XLF has no segments in Studio 2017, but parses fine in 2015

XLF files from a web proxy translation tool we use are parsed fine in Studio 2015. However when I open the same file in 2017, there are no segments at all. 

I tried 'highly encouraging' it by adding translate="yes" into each trans-unit and group tag, but no change. Would anyone have any other suggestions? 

Thanks! - Clark

Here's the first trans-unit, if it helps to diagnose. (you can test by pasting this into a text file and giving it extension .xlf)

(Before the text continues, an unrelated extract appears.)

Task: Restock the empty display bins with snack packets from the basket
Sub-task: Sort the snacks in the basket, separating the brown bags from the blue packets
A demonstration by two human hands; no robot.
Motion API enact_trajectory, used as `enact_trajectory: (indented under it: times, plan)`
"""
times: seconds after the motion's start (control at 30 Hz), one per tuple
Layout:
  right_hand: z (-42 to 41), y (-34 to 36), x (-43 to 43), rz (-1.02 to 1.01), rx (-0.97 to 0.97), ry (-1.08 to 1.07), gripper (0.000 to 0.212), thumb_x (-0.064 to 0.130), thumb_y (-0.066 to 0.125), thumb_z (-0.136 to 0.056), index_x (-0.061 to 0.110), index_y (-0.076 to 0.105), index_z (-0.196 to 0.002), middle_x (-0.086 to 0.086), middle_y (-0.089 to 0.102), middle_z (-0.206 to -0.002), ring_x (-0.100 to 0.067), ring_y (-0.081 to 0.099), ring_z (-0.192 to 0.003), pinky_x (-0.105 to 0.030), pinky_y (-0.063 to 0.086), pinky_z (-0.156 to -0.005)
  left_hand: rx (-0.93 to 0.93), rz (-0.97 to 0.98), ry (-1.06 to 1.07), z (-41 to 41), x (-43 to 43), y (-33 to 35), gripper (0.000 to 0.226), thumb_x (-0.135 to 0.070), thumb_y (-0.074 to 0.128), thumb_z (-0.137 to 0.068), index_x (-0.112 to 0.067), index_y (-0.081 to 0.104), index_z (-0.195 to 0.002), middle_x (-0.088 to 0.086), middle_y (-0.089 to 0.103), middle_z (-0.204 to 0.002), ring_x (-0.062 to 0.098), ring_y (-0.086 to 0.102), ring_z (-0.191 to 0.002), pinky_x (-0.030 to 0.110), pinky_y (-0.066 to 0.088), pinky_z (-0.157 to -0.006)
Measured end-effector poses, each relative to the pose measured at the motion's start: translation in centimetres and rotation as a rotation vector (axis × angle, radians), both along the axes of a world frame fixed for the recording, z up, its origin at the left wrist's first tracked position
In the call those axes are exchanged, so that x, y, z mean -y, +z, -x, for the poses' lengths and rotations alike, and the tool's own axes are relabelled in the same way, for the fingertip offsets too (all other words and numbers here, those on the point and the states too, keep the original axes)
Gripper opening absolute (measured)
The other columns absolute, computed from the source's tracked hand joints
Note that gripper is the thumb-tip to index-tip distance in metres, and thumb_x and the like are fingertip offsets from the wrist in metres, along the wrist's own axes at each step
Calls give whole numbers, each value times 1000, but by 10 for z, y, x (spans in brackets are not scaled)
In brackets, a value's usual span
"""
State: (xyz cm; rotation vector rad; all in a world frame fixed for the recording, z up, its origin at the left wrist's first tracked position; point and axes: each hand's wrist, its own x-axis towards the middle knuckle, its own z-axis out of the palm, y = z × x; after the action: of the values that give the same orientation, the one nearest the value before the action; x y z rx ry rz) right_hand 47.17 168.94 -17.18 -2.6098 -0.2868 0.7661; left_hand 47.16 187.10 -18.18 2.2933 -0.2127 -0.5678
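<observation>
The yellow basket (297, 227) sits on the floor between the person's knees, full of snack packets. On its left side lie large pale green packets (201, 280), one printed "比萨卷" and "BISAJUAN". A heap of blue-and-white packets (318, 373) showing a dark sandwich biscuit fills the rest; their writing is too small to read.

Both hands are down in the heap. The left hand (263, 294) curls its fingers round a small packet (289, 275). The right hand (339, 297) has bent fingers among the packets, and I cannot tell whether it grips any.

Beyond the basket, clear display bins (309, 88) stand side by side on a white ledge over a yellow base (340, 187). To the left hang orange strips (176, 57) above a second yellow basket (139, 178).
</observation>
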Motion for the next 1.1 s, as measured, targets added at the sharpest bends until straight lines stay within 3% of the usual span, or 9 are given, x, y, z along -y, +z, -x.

<?xml version="1.0" encoding="utf-8"?>
<xliff xmlns:xlink="http://www.w3.org/1999/xlink" xmlns="urn:oasis:names:tc:xliff:document:1.2" version="1.2">
<file source-language="en-US" target-language="es-ES" original="zejs1qho" datatype="xml">
<header>
<tool tool-id="easyling" tool-name="easyling"/>
</header>
<body>
<group translate="yes" id="zejs1qho_tm:S6V8yv0KmwDaSu8kYzyWNaP4Rn5xfPIFy+hz+piaqeY=47DEQpj8HBSa+/TImW+5JCeuQeRkm5NMpJWZG3hSuFU=" xlink:href="www.URL.com/asset.php extradata="{&quot;trimmed&quot;:false}" datatype="plaintext">
<trans-unit id="zejs1qho_tm:S6V8yv0KmwDaSu8kYzyWNaP4Rn5xfPIFy+hz+piaqeY=47DEQpj8HBSa+/TImW+5JCeuQeRkm5NMpJWZG3hSuFU=#0" datatype="plaintext">
<source>source content for translation</source>
<note annotates="general" from="easyling">Dom-Path: html:-1/head:-1/title:18/#text:0</note>
<note annotates="source" from="easyling">www.URL.com/asset.php
<note annotates="target" from="easyling">es-es-zejs1qho-p.app.easyling.com/asset.php
<note annotates="source" from="easyling">created-at: 2018-03-09 15:04:14</note>
</trans-unit>
</group>
</body>
</file>
</xliff>

Parents Reply
  • Hi ,

    The reason for the error seems to be that there are note fields added to a non-existent target element so 2017 doesn't like it. Studio 2015 didn't map comments to target so it just ignored their existence. The issue is logged as we clearly need to fix this, for your reference it is CRQ-8888.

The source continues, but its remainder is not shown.